The surrounding diffuse luminosity is probably a diffuse sprite caused by conventional breakdown, as will be shown in Section 5.3.3 for a similar sprite cluster. Further evidence for this is provided by velocity measurements which will be shown below. The enhanced luminous regions may have been enhanced ionized regions with a sufficient density and geometrical separation of space charge required for streamer formation as described by Raizer et al. (1998).

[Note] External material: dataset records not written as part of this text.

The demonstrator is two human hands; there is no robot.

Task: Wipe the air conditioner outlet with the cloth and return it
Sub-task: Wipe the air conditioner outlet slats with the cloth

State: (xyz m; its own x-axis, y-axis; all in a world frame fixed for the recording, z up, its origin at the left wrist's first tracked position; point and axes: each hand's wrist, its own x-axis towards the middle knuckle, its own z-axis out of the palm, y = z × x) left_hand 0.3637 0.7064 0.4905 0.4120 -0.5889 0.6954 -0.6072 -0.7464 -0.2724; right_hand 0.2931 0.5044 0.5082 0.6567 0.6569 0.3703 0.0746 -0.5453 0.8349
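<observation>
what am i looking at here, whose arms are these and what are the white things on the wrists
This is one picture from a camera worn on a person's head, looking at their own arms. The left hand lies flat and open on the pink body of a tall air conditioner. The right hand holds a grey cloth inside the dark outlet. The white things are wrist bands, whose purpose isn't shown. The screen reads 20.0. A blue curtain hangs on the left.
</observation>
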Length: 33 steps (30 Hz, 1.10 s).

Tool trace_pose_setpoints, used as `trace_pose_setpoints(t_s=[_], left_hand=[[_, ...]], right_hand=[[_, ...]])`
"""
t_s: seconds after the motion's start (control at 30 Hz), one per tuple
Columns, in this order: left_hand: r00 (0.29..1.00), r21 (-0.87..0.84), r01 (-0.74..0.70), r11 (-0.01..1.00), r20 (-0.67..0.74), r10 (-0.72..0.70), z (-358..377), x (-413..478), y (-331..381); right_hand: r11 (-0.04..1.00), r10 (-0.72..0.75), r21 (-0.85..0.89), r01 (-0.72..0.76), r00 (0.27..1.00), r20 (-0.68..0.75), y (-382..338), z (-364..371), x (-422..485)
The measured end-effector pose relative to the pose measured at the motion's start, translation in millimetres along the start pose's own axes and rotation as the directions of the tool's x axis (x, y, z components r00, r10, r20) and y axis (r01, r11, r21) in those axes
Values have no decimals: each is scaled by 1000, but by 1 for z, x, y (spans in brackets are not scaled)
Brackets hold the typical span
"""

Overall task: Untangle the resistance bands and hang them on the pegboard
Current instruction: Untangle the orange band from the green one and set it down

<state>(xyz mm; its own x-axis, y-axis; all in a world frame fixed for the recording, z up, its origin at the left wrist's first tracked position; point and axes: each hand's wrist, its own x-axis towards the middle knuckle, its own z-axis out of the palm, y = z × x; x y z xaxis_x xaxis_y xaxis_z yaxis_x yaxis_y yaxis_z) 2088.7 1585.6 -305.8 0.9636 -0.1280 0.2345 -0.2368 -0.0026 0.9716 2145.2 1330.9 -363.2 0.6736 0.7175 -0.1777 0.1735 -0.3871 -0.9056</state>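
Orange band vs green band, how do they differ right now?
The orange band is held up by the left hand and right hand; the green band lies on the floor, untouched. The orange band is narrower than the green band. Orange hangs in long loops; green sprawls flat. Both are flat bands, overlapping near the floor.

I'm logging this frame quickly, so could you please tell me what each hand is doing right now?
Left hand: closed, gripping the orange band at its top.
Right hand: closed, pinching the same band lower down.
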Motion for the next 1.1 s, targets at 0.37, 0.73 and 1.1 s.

In the third video frame (Figure 5.8c), the heads of the angel sprites are still luminous while the tendrils are only luminous in their downward-developing lower extremities. An expanded view of the base of the tendrils in the boxed region is presented to the right of Figure 5.8b-c. The arrows denote the lower extent of each tendril for the second frame. All but two of the tendrils propagated downward during the third frame with no significant persistence indicated at the 400 m vertical resolution of the camera system, while the two exceptions appear to be accompanied by minor persistence (these may also be a chance superposition of a foreground and background tendril). A general lack of persistence can also be seen in the overall picture of Figure 5.8b-c for the lower portion of a couple of downward developing columns (arrowed). On sufficiently short time scales, a streamer's luminosity will be dominated by emissions associated with electron impact ionization in the propagating tip (Raizer et al., 1998; Pasko et al., 1998a). The lack of persistence clearly indicates that both tendrils and the lower part of sprite columns are propagating events with visual characteristics identical to that of streamers. The downward direction of development would be in the same direction as the quasi-electrostatic field created by a positive CG (which, in effect, places negative charge into the cloud) and hence the streamers would be of positive polarity.

The most developed of the angel sprites in the second frame had a vertical extent of about 28 km and developed at an apparent minimum velocity of $2.0{\times}10^{7}$ m/s. This velocity is much greater than the average velocities reported for the tendrils of the 03:03:59 UT sprite cluster. The higher velocities would be consistent with a larger charge moment change parent discharge (Raizer et al., 1998), which provides further evidence that the diffuse luminosity may be due to conventional breakdown at high altitude.

The brightness of the head of the sprites at an inferred altitude of 80-90 km underwent a gradual decay into later frames (not shown). This decay was observed for about 53 milliseconds.